Directions ▸
Lines from the start of the data through the line containing "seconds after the" must be given again exactly. Leave the others out.
┄┄┄┄┄┄
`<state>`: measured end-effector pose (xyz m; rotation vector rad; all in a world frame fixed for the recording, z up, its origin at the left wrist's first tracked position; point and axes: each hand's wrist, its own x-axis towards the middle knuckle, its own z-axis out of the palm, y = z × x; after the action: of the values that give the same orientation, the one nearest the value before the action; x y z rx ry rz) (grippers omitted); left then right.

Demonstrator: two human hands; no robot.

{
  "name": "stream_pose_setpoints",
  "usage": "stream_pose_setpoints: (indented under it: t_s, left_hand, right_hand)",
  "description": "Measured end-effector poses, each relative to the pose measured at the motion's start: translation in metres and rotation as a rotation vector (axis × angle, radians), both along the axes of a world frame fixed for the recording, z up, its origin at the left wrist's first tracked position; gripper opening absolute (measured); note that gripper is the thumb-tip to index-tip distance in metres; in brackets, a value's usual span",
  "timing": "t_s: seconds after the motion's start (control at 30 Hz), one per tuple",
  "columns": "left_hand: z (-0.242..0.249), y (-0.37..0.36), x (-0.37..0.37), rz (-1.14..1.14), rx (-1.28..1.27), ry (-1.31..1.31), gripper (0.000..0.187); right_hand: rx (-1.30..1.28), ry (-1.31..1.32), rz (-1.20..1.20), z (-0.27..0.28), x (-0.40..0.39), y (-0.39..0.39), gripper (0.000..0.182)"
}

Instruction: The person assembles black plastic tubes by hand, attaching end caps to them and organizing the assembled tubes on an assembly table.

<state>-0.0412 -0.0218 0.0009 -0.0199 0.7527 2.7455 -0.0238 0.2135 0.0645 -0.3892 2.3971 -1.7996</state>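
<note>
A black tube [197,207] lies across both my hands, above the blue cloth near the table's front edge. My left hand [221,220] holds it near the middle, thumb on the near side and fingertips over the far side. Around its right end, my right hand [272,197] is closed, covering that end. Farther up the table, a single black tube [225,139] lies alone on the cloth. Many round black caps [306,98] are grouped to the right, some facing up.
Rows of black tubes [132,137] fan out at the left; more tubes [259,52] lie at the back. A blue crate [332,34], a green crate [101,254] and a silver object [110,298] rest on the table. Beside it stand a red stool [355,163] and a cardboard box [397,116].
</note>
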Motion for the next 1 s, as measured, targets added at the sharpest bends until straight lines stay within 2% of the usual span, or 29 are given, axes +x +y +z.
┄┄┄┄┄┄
Result for this task ▸
`<state>`: measured end-effector pose (xyz m; rotation vector rad; all in a world frame fixed for the recording, z up, its origin at the left wrist's first tracked position; point and axes: each hand's wrist, its own x-axis towards the middle knuckle, its own z-axis out of the palm, y = z × x; after the action: of the values that give the same orientation, the one nearest the value before the action; x y z rx ry rz) (grippers omitted); left then right.

Demonstrator: two human hands; no robot.

{
  "name": "stream_pose_setpoints",
  "usage": "stream_pose_setpoints: (indented under it: t_s, left_hand, right_hand)",
  "description": "Measured end-effector poses, each relative to the pose measured at the motion's start: translation in metres and rotation as a rotation vector (axis × angle, radians), both along the axes of a world frame fixed for the recording, z up, its origin at the left wrist's first tracked position; gripper opening absolute (measured); note that gripper is the thumb-tip to index-tip distance in metres; in brackets, a value's usual span",
  "timing": "t_s: seconds after the motion's start (control at 30 Hz), one per tuple",

No more output will be produced.